Hillside is just too much of a Grind for me.
		
Click to expand...




Lincoln Quaker said:



			That's the way I look at it, played Silloth in brutal conditions and played formby in reasonable conditions and if I had one choice it would be Silloth every time.
		
Click to expand...

If I had a choice of those 3 in order of favourites on a perfect day I'd be

Formby
Silloth
Hillside

Loved all 3, subjective to what's better but that would be my order of play on a flat calm beautiful summers day.

I think Formby just has a better variation of holes than Silloth and its not the grind Hillside can be.


----------



## merv79 (Nov 26, 2015)

I have played 40.
Hoping to tick off a few more next year (Ganton, Beau Desert, Swinley, Worplesdon)
I am surprised how low Saunton West is ranked, also disappointed to see Broadstone/Ferndown/Parkstone ranked so low. Woking is top 30 but I would rate the 3 Dorset courses as better than Woking.


----------



## Marshy77 (Nov 26, 2015)

Only played it once with the NW golfers but surprised to see Delamere at the halfway mark, thought it was a really nice course and the clubhouse was welcoming but didn't think it was a top 100 course. Even though the wind was brutal and my putting was horrendous I much preffered Caldy, thought that was a cracking course.


----------



## Lincoln Quaker (Nov 26, 2015)

Val said:



			If I had a choice of those 3 in order of favourites on a perfect day I'd be

Formby
Silloth
Hillside

Loved all 3, subjective to what's better but that would be my order of play on a flat calm beautiful summers day.

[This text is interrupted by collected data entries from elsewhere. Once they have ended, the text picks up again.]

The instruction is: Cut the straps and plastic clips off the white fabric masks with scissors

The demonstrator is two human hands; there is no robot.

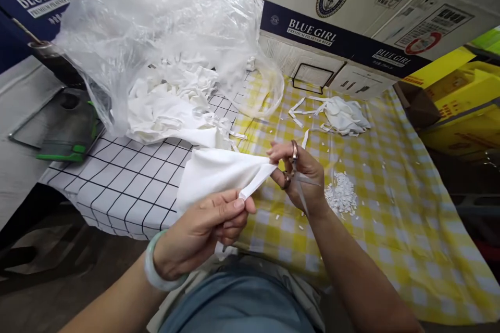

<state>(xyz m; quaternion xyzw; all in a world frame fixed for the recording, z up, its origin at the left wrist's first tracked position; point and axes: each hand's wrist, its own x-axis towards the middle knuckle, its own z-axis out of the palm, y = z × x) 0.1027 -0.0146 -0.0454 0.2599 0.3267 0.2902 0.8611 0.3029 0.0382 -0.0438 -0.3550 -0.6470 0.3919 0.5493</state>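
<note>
A white fabric piece (214, 174) with a stitched edge band is stretched between my two hands. My left hand (209, 223), with a pale green bangle on the wrist, is closed and pinches the band between thumb and fingers. My right hand (307, 179) is closed around a pair of scissors (295, 151), whose ring handles circle the fingers and whose blades point back towards the wrist. The fingertips of that hand also touch the fabric's corner. Left of centre, a heap of similar white pieces (167, 99) spills from a clear plastic bag (156, 15).
Small white clippings (341, 195) lie piled on the yellow checked cloth (406, 239). Behind them sits a bunch of white fabric (346, 116) with loose straps. A beer carton (312, 10) stands at the back. A dark cup (58, 62) and a grey-green object (68, 127) are left.
</note>
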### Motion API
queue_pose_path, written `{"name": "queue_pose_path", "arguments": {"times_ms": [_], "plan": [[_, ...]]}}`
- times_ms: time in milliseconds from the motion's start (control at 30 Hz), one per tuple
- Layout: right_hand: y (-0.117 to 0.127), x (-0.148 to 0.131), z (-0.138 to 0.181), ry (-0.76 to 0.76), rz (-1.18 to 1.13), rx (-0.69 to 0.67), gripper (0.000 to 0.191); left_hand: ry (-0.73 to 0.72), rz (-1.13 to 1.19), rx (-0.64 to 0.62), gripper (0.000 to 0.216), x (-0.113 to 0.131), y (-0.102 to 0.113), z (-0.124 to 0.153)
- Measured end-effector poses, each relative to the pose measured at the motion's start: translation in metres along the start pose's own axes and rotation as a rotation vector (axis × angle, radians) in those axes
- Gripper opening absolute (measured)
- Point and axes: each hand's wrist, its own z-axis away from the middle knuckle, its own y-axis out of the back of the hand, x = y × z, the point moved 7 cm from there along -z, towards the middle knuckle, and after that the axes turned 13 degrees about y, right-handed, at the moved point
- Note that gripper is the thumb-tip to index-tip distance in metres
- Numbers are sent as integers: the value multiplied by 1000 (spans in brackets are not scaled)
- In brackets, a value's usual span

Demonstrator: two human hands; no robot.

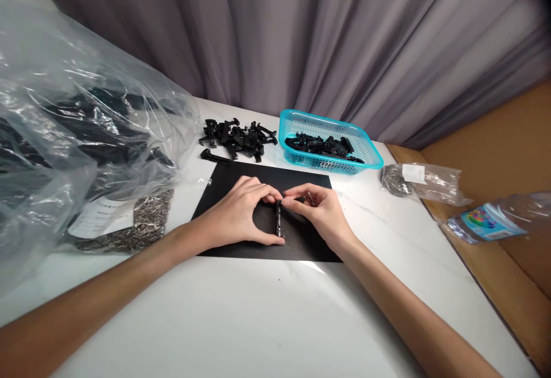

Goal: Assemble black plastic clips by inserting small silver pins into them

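Observation:
A slim black plastic part (pixel 278 220) stands lengthwise between the thumb and fingers of my left hand (pixel 241 211), which grips it at its near and far ends. Fine shiny lines run along its upper side. My right hand (pixel 318 209) is closed in a pinch at the far end of the part, thumb and forefinger touching there. Something small and shiny shows by its curled fingers, too small to name. Both hands are over a black mat (pixel 297 246).
Loose black plastic parts (pixel 236 137) lie heaped beyond the mat. A blue basket (pixel 331 117) holds more of them. At left are a large clear bag (pixel 129 80) and a bag of small metal pieces (pixel 148 220). A smaller bag (pixel 398 180) and plastic bottle (pixel 486 220) lie right.

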Motion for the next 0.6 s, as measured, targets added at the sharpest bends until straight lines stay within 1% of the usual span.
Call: {"name": "queue_pose_path", "arguments": {"times_ms": [300,467,600], "plan": [[0,-7,-6,18,84,-94,37,-7,6,-62,67,3,-2,-2],[-5,-7,-7,33,97,-125,37,-43,-20,-38,62,7,-1,-2],[-5,-8,-3,71,212,-138,33,-88,-62,-22,62,9,0,-1]]}}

I think Formby just has a better variation of holes than Silloth and its not the grind Hillside can be.
		
Click to expand...

Liverbirdie is never going to speak to you again


----------



## Snelly (Nov 26, 2015)

PNWokingham said:



			If you could be lucky enough to only play 10 courses (say clubs so 2nd or third course a bonus) in England from here on, what would you choose. Today, my list, with a links, heathland and parkland split, would be (in no particular order):

Heathland: Sunningdale, The Berkshire, Hankley Common, Parkstone
Links: Royal St Georges, Saunton, Formby, 
Parkland: Bearwood lakes, Centurion, Queenwood

Substitutes: Swinley Forest, St George's Hill, Broadstone, Royal Cinque ports, Beau Desert, West Hill, Blackmoor, Woodhall Spa, Hillside, Hayling
		
Click to expand...

Mine would be:

Sunningdale, Swinley, St Georges Hill, Hankley Common, West Sussex, Royal Ashdown, Royal St Georges, Ganton, Saunton, Bearwood Lakes.


----------



## Birchy (Nov 26, 2015)

Lincoln Quaker said:



			Liverbirdie is never going to speak to you again 

Click to expand...

Why do you think he posted it


----------



## MendieGK (Nov 26, 2015)

Mine based on what i've played (45 of top 100) would be (in no order)

Saunton
Woburn (3 great courses)
Notts
Ganton
Woodhall Spa
Alwoodley
Moortown
Burnham & Berrow
Royal Liverpool
Sherwood Forest


Next year i have - Sunningdale x 2, St Georges Hill, Cinque Ports, RSG and Worplesdon lined up, so i would expect those to make the top 10


----------



## Liverpoolphil (Nov 26, 2015)

RSG
Royal Liverpool
Cinque Ports 
Bearwood Lakes
Berkshire
Centurion
Alwoodly
Woburn Dukes
Littlestone 
Liphook


----------



## Deleted Member 1156 (Nov 26, 2015)

merv79 said:



			I am surprised how low Saunton West is ranked
		
Click to expand...

I was very surprised to see Hayling ranked higher than Saunton West! Much as I love Hayling, the West is a very good course.


----------



## Val (Nov 26, 2015)

Lincoln Quaker said:



			Liverbirdie is never going to speak to you again 

Click to expand...

You say that like its a bad thing


----------



## Liverbirdie (Nov 26, 2015)

Lincoln Quaker said:



			Liverbirdie is never going to speak to you again 

Click to expand...

It seems to be that people who can't get around Hillside in a man's score, prefer Formby.:smirk:


----------



## NWJocko (Nov 26, 2015)

Liverbirdie said:



			It seems to be that people who can't get around Hillside in a man's score, prefer Formby.:smirk:
		
Click to expand...

I went round in +3 with a double on the last and still prefer Formby..... 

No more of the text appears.